Her final and most recent miracle that culminated in her sainthood was in 2006 when a part Lummi Indian boy was infected with a flesh-eating bacteria that brought him to death, and by his own account to heaven and meeting Jesus. The doctors had already prepared his parents for his death. A sister of St. Anne arrived and she and his mother prayed over him with a relic of St. Kateri, which was determined to have stopped the progression of the disease.
I met that sister, Sister Kateri Mitchell, at a diversity series at the Dominican Retreat & Conference Center in Niskayuna. Native American spirituality fits well in Catholicism. In fact, the Jesuits of St. Kateri’s time used many of the Native traditions and ceremonial aspects in teaching the Mohawk about the Catholic religion. The first was the use of smoke. The Jesuits use incense while the Native Americans have a sacred fire and their four sacred plants: cedar, sage, sweetgrass and tobacco. Both assist to ascend their prayers to heaven (Jesuits) and Sky World (Mohawk) where the Creator or Great Spirit is. The plants are burned in an abalone shell and the smoke is drawn out with an eagle feather in purification.

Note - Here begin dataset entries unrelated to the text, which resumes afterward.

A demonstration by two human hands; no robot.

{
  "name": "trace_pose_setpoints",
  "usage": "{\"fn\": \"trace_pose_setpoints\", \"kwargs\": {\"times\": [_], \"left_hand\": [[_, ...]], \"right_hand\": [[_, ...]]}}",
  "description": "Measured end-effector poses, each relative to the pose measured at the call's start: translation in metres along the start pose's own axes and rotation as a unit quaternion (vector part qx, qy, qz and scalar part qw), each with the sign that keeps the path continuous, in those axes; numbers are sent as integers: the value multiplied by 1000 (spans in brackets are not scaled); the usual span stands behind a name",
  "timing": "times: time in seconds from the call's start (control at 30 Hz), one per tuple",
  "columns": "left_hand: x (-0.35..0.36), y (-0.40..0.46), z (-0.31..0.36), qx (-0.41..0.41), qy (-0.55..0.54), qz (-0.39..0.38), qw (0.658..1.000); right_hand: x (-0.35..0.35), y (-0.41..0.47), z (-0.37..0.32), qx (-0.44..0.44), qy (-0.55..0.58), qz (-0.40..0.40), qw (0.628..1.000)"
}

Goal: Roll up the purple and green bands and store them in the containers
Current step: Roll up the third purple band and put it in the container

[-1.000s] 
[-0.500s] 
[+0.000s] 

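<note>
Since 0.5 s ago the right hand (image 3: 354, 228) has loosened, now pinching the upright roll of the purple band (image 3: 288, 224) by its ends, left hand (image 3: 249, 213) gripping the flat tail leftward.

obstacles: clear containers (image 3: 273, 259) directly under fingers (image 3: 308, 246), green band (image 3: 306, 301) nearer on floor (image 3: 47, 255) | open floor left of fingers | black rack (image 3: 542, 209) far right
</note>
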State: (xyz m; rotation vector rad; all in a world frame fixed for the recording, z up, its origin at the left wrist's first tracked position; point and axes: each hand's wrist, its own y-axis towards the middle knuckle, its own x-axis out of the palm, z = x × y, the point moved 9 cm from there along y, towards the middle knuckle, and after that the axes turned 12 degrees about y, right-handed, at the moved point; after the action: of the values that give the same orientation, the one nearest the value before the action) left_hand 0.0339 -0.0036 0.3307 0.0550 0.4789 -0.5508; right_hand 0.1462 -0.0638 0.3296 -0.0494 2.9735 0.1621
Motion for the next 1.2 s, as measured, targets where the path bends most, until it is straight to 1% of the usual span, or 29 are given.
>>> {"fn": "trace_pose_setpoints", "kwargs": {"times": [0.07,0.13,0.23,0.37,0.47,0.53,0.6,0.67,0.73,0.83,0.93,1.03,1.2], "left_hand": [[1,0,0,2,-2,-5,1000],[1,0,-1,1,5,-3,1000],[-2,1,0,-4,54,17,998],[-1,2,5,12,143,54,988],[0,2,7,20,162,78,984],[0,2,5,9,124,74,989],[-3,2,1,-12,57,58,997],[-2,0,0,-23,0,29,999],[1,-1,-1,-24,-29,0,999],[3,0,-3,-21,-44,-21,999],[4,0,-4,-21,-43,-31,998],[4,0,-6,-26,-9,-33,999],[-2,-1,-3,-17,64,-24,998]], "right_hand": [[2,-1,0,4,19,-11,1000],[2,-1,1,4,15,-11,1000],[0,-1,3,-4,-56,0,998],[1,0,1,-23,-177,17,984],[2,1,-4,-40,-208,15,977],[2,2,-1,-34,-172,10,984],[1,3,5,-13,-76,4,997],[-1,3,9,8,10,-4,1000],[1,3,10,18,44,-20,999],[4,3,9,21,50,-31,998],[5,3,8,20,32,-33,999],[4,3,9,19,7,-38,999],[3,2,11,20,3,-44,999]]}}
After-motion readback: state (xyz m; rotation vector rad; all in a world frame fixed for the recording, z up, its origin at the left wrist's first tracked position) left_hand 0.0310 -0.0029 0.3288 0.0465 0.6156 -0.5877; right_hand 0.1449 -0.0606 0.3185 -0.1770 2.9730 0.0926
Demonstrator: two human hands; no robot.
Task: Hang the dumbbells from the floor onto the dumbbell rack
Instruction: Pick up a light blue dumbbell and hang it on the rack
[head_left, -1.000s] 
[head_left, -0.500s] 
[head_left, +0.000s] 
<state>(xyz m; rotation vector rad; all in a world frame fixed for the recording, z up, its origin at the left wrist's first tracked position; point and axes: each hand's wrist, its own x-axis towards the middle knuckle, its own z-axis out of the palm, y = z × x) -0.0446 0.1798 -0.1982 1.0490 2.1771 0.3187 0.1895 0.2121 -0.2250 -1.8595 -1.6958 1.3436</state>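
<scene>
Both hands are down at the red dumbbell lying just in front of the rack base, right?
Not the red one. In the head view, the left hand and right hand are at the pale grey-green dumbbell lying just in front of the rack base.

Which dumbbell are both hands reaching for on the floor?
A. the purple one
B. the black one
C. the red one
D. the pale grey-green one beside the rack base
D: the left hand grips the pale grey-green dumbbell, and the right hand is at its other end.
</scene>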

Native American spirituality is rooted upon creation and upon the earth, effectively all that is mentioned in Genesis. They begin their prayers facing east, where the sun rises and the day begins, and then turn to each direction in a sequence that they call sunwise (or clockwise). Much of the prayer is of thanksgiving. Whenever anything is taken from the land, a pinch of tobacco is left in thanks. Tobacco is the most sacred of the plants.

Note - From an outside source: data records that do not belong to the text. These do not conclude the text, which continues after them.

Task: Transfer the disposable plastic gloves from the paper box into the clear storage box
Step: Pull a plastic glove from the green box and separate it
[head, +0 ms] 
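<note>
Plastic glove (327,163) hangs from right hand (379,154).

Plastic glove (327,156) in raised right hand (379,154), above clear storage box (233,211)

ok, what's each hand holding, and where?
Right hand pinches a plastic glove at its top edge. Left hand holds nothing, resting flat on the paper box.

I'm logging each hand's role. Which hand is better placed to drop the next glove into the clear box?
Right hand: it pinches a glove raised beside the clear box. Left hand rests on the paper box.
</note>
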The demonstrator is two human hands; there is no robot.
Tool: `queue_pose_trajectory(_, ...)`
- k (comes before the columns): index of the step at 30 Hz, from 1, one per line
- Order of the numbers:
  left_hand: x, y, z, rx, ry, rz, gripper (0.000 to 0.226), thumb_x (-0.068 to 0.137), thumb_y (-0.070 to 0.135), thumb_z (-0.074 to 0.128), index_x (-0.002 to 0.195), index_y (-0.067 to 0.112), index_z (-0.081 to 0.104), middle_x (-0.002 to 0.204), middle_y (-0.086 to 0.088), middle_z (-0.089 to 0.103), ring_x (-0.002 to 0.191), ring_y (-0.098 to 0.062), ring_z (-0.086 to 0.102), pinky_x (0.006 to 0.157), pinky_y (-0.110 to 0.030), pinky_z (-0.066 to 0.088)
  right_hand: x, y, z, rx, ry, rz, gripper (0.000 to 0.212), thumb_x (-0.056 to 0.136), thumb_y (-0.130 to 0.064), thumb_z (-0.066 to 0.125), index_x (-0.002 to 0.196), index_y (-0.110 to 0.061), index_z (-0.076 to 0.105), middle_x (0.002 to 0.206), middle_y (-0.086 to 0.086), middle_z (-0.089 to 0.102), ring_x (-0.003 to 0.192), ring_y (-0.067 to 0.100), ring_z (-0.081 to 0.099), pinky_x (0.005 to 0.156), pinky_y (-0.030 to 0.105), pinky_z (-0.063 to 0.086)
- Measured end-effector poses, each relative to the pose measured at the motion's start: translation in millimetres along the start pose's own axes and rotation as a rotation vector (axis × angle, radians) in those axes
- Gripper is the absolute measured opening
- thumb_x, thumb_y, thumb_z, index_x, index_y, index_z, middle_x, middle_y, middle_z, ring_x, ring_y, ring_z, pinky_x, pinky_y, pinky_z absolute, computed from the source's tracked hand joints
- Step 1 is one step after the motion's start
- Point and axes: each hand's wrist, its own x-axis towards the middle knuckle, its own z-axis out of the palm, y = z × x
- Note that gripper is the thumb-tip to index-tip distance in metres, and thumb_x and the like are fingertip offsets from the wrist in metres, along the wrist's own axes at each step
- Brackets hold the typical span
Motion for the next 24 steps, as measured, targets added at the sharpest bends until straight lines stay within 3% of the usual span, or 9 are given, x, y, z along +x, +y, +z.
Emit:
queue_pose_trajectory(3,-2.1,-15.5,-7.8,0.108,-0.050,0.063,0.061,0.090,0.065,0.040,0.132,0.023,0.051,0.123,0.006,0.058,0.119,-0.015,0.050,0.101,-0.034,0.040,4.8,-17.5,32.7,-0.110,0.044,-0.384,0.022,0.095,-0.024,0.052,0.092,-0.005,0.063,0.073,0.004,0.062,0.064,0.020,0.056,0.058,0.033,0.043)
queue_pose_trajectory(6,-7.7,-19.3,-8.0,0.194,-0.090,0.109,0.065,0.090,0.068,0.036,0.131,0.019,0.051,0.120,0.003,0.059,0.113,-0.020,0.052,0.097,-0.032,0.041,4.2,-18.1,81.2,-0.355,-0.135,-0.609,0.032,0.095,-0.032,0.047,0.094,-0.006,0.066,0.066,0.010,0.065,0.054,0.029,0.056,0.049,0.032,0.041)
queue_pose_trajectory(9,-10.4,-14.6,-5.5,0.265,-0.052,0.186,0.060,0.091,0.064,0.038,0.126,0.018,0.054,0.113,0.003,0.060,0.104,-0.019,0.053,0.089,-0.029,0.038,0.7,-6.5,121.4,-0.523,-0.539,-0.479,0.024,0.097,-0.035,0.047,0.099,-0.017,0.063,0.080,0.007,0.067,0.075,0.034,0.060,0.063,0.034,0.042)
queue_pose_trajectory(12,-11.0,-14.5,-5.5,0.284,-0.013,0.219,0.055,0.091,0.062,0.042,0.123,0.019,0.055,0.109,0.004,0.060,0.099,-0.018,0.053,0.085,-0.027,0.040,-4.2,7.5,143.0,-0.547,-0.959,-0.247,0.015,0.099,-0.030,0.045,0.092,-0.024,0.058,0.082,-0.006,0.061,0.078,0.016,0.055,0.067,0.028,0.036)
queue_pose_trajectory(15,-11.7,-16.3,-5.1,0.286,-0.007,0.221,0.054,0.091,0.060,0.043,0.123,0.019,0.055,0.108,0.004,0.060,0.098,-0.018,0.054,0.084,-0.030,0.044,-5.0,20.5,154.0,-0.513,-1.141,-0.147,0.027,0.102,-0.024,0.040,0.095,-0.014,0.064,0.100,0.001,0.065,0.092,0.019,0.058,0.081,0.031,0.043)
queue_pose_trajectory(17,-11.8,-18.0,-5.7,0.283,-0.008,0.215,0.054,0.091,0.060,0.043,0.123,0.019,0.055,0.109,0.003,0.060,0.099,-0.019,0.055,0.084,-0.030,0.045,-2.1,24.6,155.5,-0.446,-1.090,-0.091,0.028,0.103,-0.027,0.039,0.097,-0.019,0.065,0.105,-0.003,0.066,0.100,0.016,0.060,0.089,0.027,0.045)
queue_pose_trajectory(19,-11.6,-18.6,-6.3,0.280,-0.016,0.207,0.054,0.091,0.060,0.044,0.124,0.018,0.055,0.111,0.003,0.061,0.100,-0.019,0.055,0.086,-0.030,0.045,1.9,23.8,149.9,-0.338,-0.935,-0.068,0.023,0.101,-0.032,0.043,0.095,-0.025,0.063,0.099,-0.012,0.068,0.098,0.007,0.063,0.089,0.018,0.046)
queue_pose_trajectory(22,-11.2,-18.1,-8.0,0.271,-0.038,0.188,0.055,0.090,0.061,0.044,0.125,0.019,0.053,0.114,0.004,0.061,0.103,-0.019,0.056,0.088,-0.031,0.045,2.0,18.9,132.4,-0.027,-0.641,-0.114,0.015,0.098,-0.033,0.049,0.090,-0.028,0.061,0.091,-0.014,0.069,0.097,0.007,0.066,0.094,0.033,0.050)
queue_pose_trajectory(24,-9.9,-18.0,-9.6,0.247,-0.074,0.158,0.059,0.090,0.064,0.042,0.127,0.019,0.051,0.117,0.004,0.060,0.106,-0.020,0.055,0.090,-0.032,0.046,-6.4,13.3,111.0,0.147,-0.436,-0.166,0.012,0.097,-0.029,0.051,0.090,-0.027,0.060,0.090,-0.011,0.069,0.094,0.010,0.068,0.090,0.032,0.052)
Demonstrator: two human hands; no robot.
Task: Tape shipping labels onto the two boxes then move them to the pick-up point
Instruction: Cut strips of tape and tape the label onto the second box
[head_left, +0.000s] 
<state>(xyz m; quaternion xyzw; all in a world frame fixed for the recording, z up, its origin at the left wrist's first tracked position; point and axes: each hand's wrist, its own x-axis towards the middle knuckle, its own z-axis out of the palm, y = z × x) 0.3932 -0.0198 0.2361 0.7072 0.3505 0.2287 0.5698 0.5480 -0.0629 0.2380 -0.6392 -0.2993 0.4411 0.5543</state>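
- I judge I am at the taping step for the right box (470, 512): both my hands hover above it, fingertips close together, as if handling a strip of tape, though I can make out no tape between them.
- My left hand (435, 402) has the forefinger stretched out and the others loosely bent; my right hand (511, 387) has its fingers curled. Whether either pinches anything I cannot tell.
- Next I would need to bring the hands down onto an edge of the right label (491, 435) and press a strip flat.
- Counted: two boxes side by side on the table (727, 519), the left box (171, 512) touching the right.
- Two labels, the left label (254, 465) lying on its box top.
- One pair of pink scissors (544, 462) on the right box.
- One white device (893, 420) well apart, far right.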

The Mohawk-Catholics of Kateri’s time in Kahnawake virtually created a syncretic religion by combining many of the rituals of theirs with what they were learning in the catechism. They blended the incense with the sacred plants; they prayed outside amidst creation; they offered gratitude to their Creator. They continue to use the purification ceremony in their Masses as well as in reverence to their ancestors and their burial grounds as Catholics do with relics.

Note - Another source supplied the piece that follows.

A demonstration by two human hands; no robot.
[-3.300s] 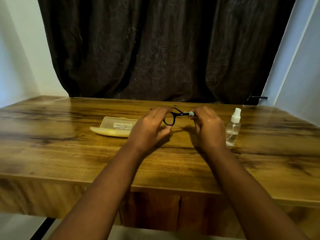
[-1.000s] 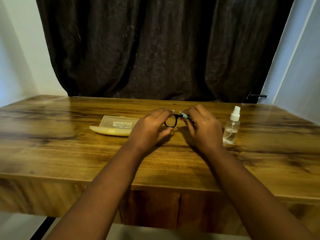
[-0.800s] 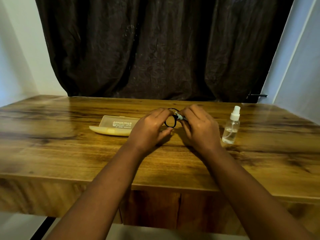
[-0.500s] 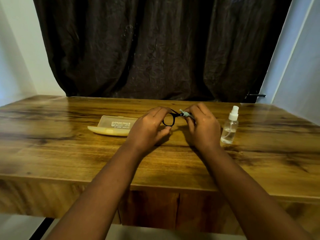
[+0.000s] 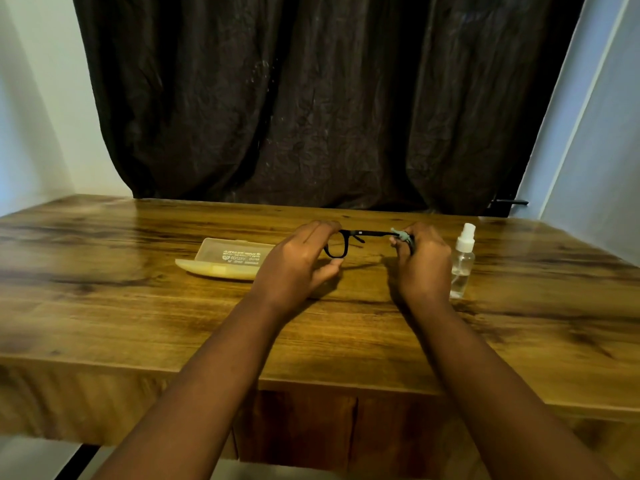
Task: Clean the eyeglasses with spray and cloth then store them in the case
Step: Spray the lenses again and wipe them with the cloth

As Catholics honor St. Kateri this month, all of us can honor her people and the land they stewarded through acknowledging the past and accepting our part in it.
As part of the mission of the Commission for the Ecumenical and Interreligious Affairs of the Diocese of Albany, we come in humility to recognize the oppressive history and continued dispossession of the Haudenosaunee people, first caretakers of this land. We acknowledge that this unceded seized territory of the Haudenosaunee Confederacy and the Kanien’keha:ka (Mohawk) is the land that we currently sit, work and pray on. We reflect on this with profound gratitude and obligation to the ancestors — past, present and yet to come — as well as maintaining a debt that can never be repaid.
Karen Bond is a parishioner at the Church of the Immaculate Conception in Glenville and a member of the RCDA Ecumenical and Interreligious Commission.